• [WHAT TO WORK ON]
Print the lines that run from the line with "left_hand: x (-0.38" to the line with "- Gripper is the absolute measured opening", keeping both end lines, exactly as they appear in the entries below, and nothing else.

• [Saved entries]
-----

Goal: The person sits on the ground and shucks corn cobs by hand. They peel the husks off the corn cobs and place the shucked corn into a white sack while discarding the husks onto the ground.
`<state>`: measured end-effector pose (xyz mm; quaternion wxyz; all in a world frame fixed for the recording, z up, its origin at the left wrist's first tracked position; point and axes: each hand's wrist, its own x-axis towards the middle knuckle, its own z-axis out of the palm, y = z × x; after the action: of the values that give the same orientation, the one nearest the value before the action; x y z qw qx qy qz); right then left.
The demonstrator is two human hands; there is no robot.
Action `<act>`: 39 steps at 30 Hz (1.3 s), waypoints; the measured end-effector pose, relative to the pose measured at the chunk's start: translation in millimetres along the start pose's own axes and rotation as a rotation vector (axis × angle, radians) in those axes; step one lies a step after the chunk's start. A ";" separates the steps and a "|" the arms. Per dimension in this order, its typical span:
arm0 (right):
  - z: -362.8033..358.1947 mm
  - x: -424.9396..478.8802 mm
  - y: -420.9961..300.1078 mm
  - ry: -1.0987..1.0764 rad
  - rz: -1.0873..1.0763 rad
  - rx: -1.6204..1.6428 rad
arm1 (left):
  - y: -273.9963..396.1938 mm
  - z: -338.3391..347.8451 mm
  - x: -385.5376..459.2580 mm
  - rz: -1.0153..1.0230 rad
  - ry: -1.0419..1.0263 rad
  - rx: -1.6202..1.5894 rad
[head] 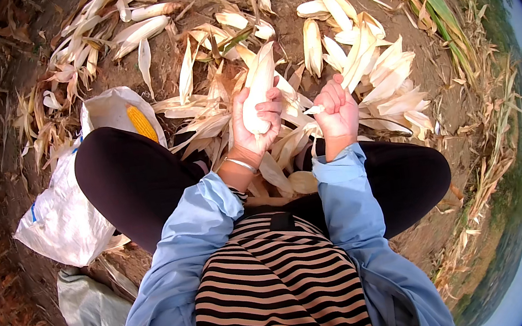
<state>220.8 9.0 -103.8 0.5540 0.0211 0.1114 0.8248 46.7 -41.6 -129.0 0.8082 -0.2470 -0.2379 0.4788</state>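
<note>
My left hand [255,119] grips an ear of corn in its pale husk [259,81], the tip pointing away from me. A little to the right, my right hand [337,109] is closed, with a small white pointed piece [315,110] sticking out on its thumb side. A torn, dry husk [360,58] rises just beyond the right fist; whether the fingers hold it too is hard to tell. Loose dry husks [200,116] are heaped around and below both hands, between my bent legs.
By my left knee lies a white woven sack [70,213], its mouth showing a bare yellow corn cob [141,123]. Behind it is a greyish sack [90,309]. More husked ears [142,34] lie on the soil ahead. Dry stalks [445,25] line the right.
</note>
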 end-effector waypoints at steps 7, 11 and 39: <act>33.9 -2.6 30.4 0.233 -0.181 -0.771 | -12.8 10.1 1.5 0.245 0.234 0.838; 28.7 -6.0 39.4 0.347 -0.162 -0.936 | -7.8 8.9 -2.6 0.274 0.272 0.928; 24.3 15.4 20.3 0.416 -0.152 -1.504 | -3.7 -12.2 3.1 0.198 0.396 1.606</act>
<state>200.3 19.7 -77.2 0.4421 -0.5223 -0.3748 0.6255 58.0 -42.5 -135.6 0.7194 0.3052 0.3456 0.5196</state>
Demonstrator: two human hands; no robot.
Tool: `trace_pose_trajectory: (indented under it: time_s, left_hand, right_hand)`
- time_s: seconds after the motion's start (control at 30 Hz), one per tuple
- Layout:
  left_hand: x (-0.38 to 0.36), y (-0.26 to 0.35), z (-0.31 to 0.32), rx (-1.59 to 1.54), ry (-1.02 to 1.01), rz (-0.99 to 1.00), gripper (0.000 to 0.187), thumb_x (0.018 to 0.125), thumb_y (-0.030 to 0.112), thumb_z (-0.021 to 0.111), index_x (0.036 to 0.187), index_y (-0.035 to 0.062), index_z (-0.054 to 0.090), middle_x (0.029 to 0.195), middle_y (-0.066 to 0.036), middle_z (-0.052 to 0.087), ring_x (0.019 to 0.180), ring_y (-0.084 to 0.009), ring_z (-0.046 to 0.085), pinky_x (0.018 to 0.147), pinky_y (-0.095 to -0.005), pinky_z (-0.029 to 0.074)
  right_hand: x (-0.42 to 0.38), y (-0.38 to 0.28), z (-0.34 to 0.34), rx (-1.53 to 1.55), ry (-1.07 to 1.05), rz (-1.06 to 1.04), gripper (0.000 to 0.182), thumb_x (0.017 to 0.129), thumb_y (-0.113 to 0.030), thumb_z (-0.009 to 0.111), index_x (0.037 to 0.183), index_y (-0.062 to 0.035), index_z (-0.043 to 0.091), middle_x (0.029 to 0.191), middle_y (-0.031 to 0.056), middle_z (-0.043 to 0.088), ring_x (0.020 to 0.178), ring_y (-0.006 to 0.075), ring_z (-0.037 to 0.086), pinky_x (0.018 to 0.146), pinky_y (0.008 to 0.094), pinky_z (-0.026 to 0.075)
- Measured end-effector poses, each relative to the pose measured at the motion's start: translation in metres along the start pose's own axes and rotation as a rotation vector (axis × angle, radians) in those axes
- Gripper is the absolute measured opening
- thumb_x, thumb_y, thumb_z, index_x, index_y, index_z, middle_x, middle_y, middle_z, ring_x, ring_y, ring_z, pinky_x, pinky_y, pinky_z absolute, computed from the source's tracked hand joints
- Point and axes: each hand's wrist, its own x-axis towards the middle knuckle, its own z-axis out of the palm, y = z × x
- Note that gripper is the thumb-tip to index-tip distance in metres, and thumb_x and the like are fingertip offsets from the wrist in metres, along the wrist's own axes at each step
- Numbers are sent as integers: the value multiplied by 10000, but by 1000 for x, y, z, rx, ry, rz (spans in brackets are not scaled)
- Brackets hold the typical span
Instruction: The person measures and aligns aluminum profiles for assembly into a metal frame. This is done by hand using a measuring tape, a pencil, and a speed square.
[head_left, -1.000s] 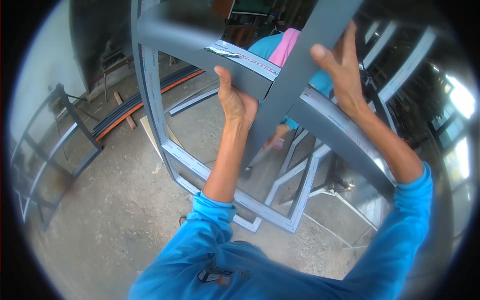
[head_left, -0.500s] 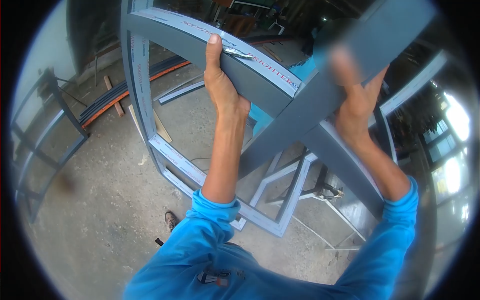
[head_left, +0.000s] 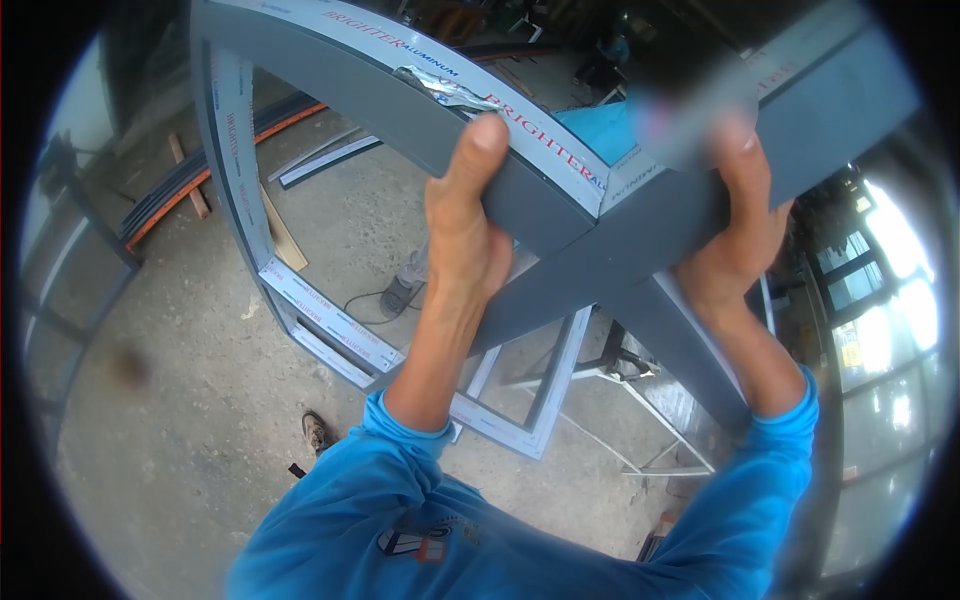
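A large grey aluminum frame point(head_left: 530, 200) with curved bars fills the upper middle, its edges covered in white film printed with red and blue lettering. My left hand point(head_left: 465, 215) grips the upper curved bar, thumb on its face and fingers hidden behind. Just above that thumb, a crumpled silvery piece of film point(head_left: 447, 90) lifts from the bar. My right hand point(head_left: 738, 220) is wrapped round the bars right of the crossing joint, its thumb up along the grey face and partly blurred.
Another frame point(head_left: 520, 425) and a metal stand point(head_left: 650, 430) are below. Dark and orange bars point(head_left: 200, 185) lie on the floor at left, near a second grey frame point(head_left: 75, 300). A person point(head_left: 607, 60) is in the background.
The held frame has shifted left and looks closer, tilted a little differently. My left hand now sits further along the bar, nearer the joint, below the crumpled film. Both hands still grip.
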Motion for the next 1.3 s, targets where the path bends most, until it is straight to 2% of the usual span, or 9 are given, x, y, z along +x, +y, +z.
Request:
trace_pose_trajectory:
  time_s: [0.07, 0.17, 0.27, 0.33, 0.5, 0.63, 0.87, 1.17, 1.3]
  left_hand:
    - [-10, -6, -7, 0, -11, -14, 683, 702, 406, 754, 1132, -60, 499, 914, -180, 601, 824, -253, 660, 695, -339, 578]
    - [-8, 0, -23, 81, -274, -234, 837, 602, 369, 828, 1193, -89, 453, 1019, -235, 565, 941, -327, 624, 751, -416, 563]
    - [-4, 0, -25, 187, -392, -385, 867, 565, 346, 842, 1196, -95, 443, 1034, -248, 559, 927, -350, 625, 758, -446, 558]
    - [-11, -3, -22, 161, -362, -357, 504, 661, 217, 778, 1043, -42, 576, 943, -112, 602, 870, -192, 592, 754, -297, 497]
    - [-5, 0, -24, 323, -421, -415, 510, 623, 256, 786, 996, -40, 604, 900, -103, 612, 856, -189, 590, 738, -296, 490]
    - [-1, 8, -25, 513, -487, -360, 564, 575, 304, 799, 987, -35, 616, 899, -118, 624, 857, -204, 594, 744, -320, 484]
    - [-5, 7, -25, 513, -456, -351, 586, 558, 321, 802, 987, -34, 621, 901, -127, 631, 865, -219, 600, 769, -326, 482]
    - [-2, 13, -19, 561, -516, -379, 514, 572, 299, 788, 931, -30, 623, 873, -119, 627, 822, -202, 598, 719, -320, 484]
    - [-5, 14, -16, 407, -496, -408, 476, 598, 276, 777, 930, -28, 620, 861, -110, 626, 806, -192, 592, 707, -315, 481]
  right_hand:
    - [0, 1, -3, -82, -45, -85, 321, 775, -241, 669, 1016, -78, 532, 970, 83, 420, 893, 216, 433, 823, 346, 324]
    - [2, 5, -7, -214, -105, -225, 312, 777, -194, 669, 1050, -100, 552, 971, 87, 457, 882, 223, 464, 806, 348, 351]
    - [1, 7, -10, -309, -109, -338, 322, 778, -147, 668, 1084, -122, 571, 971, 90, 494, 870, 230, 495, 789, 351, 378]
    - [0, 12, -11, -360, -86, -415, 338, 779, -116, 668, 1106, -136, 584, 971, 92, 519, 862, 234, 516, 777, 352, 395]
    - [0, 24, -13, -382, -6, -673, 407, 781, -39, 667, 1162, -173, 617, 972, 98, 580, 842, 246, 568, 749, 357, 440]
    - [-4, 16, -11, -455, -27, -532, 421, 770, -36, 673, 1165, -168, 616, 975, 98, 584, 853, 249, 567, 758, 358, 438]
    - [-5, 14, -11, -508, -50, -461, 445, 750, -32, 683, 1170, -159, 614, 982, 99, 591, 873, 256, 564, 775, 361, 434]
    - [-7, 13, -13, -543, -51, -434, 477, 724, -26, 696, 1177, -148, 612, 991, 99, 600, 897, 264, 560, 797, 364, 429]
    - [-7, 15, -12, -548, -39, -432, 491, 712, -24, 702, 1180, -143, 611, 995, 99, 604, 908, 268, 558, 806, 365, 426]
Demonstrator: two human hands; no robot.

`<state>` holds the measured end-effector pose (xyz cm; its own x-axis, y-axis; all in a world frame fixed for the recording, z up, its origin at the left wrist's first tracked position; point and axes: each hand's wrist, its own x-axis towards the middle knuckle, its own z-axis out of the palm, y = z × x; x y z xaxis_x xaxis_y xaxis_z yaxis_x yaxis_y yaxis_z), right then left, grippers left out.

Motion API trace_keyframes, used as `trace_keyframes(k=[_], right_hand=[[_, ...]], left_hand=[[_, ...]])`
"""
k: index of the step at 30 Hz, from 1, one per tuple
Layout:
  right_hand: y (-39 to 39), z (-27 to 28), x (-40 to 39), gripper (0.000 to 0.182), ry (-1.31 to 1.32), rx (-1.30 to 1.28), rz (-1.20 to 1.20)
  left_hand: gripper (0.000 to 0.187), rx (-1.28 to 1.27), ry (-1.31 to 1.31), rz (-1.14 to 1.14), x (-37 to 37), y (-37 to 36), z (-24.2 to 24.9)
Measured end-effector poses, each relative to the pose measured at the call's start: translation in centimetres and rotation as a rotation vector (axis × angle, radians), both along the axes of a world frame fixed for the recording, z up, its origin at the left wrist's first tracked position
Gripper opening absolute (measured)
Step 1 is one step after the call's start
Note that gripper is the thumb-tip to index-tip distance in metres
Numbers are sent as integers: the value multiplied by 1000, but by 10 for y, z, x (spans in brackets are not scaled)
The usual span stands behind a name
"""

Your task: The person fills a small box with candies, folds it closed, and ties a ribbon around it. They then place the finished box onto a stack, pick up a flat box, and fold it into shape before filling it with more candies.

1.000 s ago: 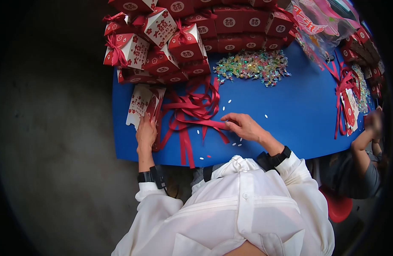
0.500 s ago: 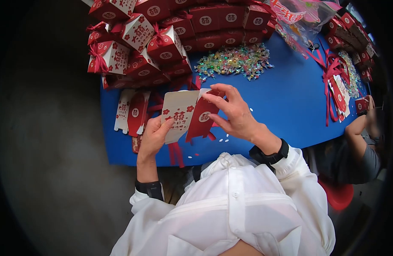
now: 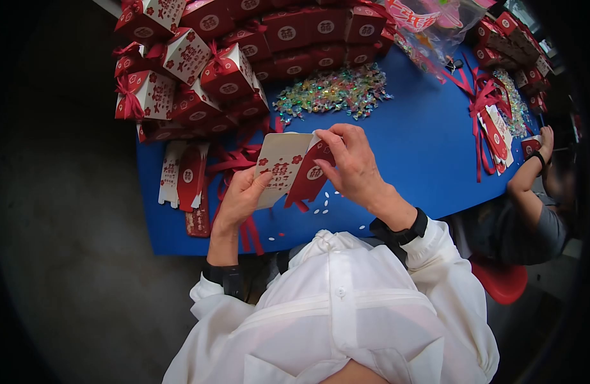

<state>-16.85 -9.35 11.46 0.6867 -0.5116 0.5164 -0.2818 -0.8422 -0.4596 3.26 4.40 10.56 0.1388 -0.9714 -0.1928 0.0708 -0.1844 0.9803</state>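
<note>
Between my hands is a red and white printed carton (image 3: 286, 168), partly unfolded, its white panel on the left and a red panel on the right. My left hand (image 3: 242, 195) grips the white panel's lower left edge, thumb on the front. My right hand (image 3: 356, 163) pinches the top right edge of the red panel, with the wrist to the lower right. Below and left of the carton, dark red ribbons (image 3: 234, 160) lie on the blue table (image 3: 429, 131). Flat folded cartons (image 3: 190, 174) rest left of my left hand.
Finished red boxes (image 3: 228, 77) are stacked at the back left, beside a heap of wrapped candies (image 3: 333, 91). A clear plastic bag (image 3: 436, 25) stands behind. More ribbons (image 3: 484, 102) lie to the right, where another person's arm (image 3: 528, 185) reaches the table edge above a red stool (image 3: 500, 279).
The view has shifted, so the table things sit further left. The carton has tilted a little, and my right hand's fingers are drawn closer together at its top edge. The other person's arm has moved up.
</note>
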Motion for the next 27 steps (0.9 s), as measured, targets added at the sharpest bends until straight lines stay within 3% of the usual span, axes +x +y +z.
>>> trace_keyframes(k=[6, 10, 19, 22, 27], right_hand=[[0, -1, -8, 56, 42, 14, -44], [-7, -3, -8, 52, 1, 24, -55], [-16, -5, -15, 19, 211, 152, 7], [-22, 5, -19, 15, 179, 360, 116], [-35, 31, -21, 23, 401, 848, 400]], left_hand=[[29, -2, -29, -2, -4, -5, -5], [28, -58, -189, -7, -7, -11, -9], [27, -170, -334, -75, -15, -21, -1], [28, -178, -328, -105, -14, -23, 0], [32, -164, -334, -170, -11, -28, 3]])
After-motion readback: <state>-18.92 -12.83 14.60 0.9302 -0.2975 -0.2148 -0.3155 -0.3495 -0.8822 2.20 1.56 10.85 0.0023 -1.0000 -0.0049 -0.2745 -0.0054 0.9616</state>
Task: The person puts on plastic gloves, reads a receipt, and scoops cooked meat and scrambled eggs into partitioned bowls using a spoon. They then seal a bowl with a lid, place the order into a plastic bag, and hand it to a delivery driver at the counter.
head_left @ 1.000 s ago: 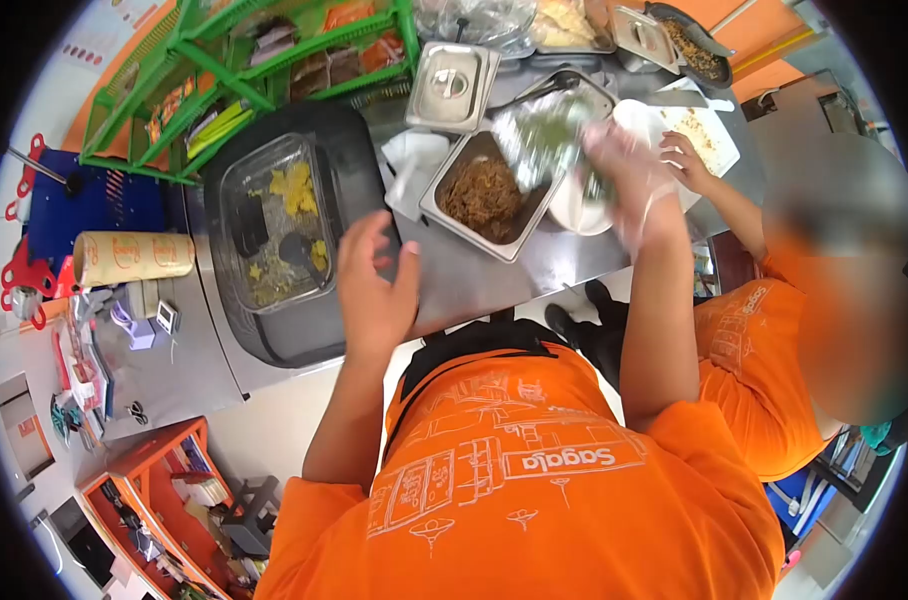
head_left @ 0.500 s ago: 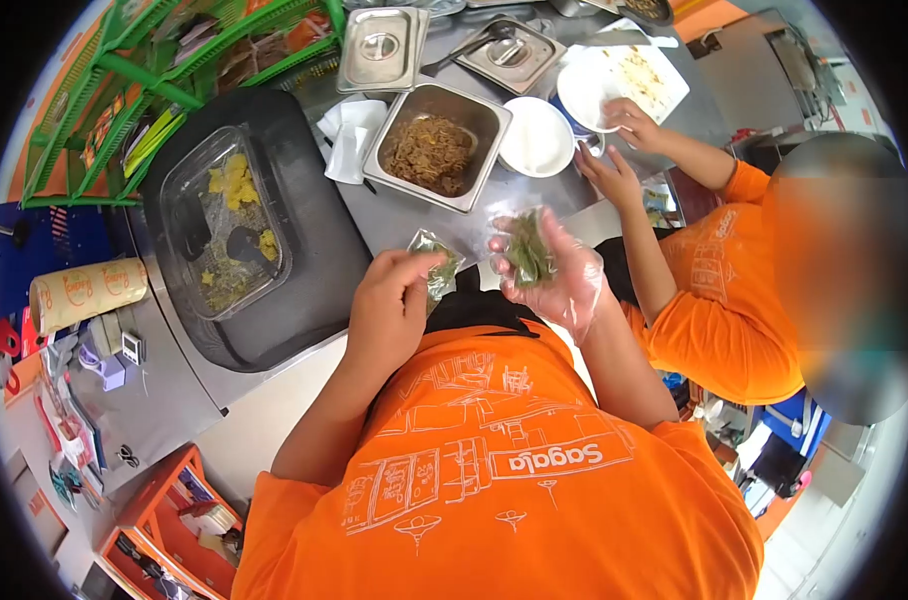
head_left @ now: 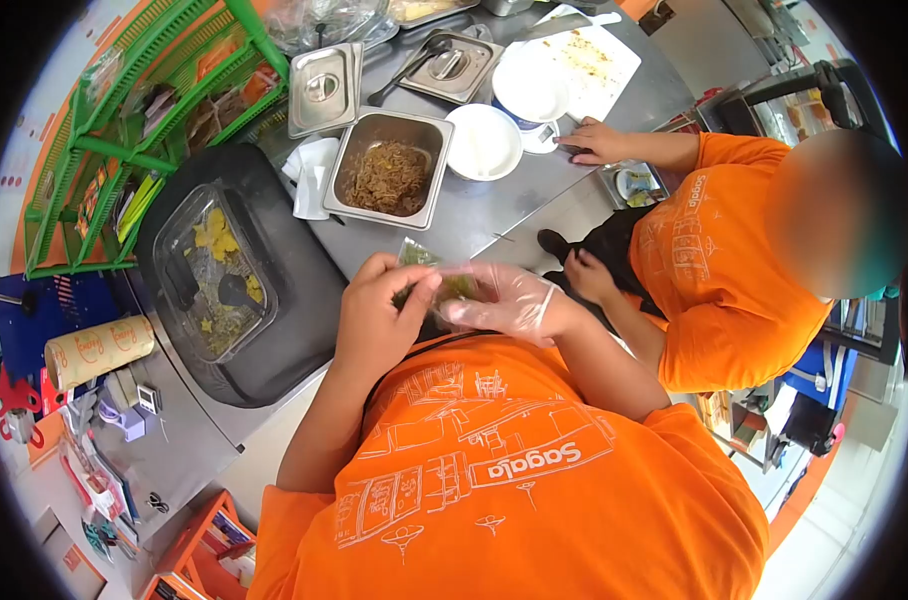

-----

• [EXERCISE RESPONSE]
  left_hand: x (-0.38 to 0.36), y (-0.26 to 0.35), z (-0.31 to 0.32), rx (-1.59 to 1.54), ry (-1.02 to 1.01), rz (-0.99 to 1.00), gripper (0.000 to 0.187), thumb_x (0.018 to 0.125), thumb_y (-0.030 to 0.112), thumb_z (-0.021 to 0.111), index_x (0.036 to 0.187), index_y (-0.035 to 0.062), index_z (-0.054 to 0.090), middle_x (0.029 to 0.195), middle_y (-0.066 to 0.036), middle_z (-0.052 to 0.087), ring_x (0.019 to 0.180), ring_y (-0.084 to 0.009), ring_z (-0.046 to 0.085), pinky_x (0.018 to 0.147), pinky_y (-0.095 to -0.005), pinky_z (-0.029 to 0.074)
  right_hand: x (-0.42 to 0.38), y (-0.38 to 0.28), z (-0.34 to 0.34), rx (-1.53 to 1.55), ry (-1.07 to 1.05), rz (-1.06 to 1.04), gripper (0.000 to 0.182), thumb_x (0.017 to 0.129), thumb_y (-0.113 to 0.030), thumb_z (-0.009 to 0.111), index_x (0.037 to 0.183), index_y (-0.062 to 0.035), index_z (-0.043 to 0.091), middle_x (0.029 to 0.191), middle_y (-0.031 to 0.056), middle_z (-0.043 to 0.088), ring_x (0.020 to 0.178), ring_y (-0.006 to 0.075), ring_z (-0.037 to 0.086), pinky_x (0.018 to 0.146), pinky_y (0.008 to 0.094), pinky_z (-0.026 to 0.075)
- Measured end-effector poses, each relative to the pose measured at the motion's start: translation in metres along the start pose's own axes and rotation as a rotation vector (axis × angle, radians) in those axes
- Gripper is the absolute measured opening

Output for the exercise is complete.